→ Assigned task
The entries below are to be retyped exactly. Preserve every word.
- - - -
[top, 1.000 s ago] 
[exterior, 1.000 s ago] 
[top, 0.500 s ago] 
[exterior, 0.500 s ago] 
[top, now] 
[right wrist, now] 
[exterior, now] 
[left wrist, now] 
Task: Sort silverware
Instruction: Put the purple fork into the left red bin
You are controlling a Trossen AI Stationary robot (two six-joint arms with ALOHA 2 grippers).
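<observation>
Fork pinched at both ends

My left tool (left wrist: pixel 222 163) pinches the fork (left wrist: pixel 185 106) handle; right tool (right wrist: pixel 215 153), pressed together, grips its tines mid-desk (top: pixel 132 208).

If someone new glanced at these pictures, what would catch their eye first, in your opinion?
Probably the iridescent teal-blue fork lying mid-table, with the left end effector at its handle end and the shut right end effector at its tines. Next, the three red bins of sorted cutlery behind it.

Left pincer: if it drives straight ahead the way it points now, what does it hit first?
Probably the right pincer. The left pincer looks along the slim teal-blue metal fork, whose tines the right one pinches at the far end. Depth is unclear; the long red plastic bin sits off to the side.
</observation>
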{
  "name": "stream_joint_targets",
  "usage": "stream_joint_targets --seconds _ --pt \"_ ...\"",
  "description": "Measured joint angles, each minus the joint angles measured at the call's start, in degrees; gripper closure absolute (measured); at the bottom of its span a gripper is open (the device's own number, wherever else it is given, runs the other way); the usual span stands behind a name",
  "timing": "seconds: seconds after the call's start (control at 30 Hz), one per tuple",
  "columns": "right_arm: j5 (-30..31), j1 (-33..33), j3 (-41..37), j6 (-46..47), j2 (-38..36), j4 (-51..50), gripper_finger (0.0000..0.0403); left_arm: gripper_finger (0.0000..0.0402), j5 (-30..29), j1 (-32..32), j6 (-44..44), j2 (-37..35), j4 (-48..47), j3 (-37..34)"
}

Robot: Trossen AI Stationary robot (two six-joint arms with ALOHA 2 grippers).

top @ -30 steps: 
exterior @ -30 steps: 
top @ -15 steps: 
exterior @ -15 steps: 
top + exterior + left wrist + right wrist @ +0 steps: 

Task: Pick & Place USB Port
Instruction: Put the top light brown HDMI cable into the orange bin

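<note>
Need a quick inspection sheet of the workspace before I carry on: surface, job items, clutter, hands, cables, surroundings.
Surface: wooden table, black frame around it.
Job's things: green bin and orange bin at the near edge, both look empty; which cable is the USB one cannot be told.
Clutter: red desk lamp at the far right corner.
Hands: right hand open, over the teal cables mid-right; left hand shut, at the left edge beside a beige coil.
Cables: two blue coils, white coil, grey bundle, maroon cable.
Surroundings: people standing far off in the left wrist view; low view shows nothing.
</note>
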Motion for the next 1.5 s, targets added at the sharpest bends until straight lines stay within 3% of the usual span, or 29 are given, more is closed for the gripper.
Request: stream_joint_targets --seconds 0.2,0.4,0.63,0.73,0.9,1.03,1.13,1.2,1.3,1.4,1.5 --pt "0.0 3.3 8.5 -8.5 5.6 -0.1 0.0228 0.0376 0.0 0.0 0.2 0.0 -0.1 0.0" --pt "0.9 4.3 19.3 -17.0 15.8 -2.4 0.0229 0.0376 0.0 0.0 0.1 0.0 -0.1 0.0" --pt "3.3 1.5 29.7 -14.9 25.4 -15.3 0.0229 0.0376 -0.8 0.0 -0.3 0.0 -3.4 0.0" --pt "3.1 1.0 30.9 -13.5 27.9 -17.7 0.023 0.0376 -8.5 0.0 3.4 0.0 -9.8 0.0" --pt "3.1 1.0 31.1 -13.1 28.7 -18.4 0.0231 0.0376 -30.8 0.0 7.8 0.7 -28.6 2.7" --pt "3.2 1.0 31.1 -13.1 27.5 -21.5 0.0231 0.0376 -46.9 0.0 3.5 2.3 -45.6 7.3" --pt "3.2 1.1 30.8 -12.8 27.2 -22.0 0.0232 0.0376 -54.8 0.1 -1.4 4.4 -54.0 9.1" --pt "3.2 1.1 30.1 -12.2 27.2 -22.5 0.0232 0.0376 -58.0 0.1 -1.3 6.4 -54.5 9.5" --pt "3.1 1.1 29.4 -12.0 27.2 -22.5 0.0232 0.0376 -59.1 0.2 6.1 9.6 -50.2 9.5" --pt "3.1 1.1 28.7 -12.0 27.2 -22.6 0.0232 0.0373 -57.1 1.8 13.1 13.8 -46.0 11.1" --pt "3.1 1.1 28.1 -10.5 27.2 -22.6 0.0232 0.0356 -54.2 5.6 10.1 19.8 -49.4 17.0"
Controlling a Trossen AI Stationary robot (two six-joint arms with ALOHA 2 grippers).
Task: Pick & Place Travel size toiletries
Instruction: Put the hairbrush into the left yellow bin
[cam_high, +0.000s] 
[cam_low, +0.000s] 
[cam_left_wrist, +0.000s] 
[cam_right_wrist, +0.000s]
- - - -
→ Result
[top, 1.000 s ago] 
[exterior, 1.000 s ago] 
[top, 0.500 s ago] 
[exterior, 0.500 s ago] 
[top, now] 
[right wrist, now] 
[exterior, now] 
[left wrist, now] 
Task: Sort silverware
Instruction: Put the purple fork into the left red bin
You are controlling a Trossen AI Stationary robot (two six-joint arms with ALOHA 2 grippers).
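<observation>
Fork pinched at both ends

My left tool (left wrist: pixel 222 163) pinches the fork (left wrist: pixel 185 106) handle; right tool (right wrist: pixel 215 153), pressed together, grips its tines mid-desk (top: pixel 132 208).

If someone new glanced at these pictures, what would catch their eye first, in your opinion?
Probably the iridescent teal-blue fork lying mid-table, with the left end effector at its handle end and the shut right end effector at its tines. Next, the three red bins of sorted cutlery behind it.

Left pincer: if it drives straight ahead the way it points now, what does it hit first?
Probably the right pincer. The left pincer looks along the slim teal-blue metal fork, whose tines the right one pinches at the far end. Depth is unclear; the long red plastic bin sits off to the side.
</observation>
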{
  "name": "stream_joint_targets",
  "usage": "stream_joint_targets --seconds _ --pt \"_ ...\"",
  "description": "Measured joint angles, each minus the joint angles measured at the call's start, in degrees; gripper closure absolute (measured); at the bottom of its span a gripper is open (the device's own number, wherever else it is given, runs the other way); the usual span stands behind a name",
  "timing": "seconds: seconds after the call's start (control at 30 Hz), one per tuple",
  "columns": "right_arm: j5 (-30..31), j1 (-33..33), j3 (-41..37), j6 (-46..47), j2 (-38..36), j4 (-51..50), gripper_finger (0.0000..0.0403); left_arm: gripper_finger (0.0000..0.0402), j5 (-30..29), j1 (-32..32), j6 (-44..44), j2 (-37..35), j4 (-48..47), j3 (-37..34)"
}

Robot: Trossen AI Stationary robot (two six-joint arms with ALOHA 2 grippers).

top @ -30 steps: 
exterior @ -30 steps: 
top @ -15 steps: 
exterior @ -15 steps: 
top + exterior + left wrist + right wrist @ +0 steps: 

Task: Pick & Place USB Port
Instruction: Put the top light brown HDMI cable into the orange bin

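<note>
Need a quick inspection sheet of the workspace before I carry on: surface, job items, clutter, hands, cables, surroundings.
Surface: wooden table, black frame around it.
Job's things: green bin and orange bin at the near edge, both look empty; which cable is the USB one cannot be told.
Clutter: red desk lamp at the far right corner.
Hands: right hand open, over the teal cables mid-right; left hand shut, at the left edge beside a beige coil.
Cables: two blue coils, white coil, grey bundle, maroon cable.
Surroundings: people standing far off in the left wrist view; low view shows nothing.
</note>
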Motion for the next 1.5 s, targets added at the sharpest bends until straight lines stay within 3% of the usual span, or 29 are given, more is closed for the gripper.
Request: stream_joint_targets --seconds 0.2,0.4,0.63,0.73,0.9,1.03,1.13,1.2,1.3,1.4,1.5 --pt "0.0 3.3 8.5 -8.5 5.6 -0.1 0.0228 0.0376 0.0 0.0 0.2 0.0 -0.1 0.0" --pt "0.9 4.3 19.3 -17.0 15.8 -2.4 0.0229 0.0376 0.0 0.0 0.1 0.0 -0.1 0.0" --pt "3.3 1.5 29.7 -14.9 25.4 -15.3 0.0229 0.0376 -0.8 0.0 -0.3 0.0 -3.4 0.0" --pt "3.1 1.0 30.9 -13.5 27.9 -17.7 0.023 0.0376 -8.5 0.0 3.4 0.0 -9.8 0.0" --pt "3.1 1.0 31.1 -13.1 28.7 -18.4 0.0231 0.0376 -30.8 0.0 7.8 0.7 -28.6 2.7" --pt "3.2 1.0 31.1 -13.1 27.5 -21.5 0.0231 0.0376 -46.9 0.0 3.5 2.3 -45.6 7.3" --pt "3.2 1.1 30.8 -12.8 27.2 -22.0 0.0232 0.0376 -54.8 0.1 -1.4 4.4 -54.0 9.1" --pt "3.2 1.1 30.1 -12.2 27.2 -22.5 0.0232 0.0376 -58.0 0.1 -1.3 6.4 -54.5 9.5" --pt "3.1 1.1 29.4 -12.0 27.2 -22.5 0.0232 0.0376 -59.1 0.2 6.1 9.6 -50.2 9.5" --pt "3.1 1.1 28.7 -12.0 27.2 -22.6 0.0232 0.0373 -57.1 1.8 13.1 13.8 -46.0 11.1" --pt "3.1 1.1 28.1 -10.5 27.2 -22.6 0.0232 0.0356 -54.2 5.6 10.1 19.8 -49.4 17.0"
Controlling a Trossen AI Stationary robot (two six-joint arms with ALOHA 2 grippers).
Task: Pick & Place Travel size toiletries
Instruction: Put the hairbrush into the left yellow bin
[cam_high, +0.000s] 
[cam_low, +0.000s] 
[cam_left_wrist, +0.000s] 
[cam_right_wrist, +0.000s]

An answer has been given, and the exercise is complete.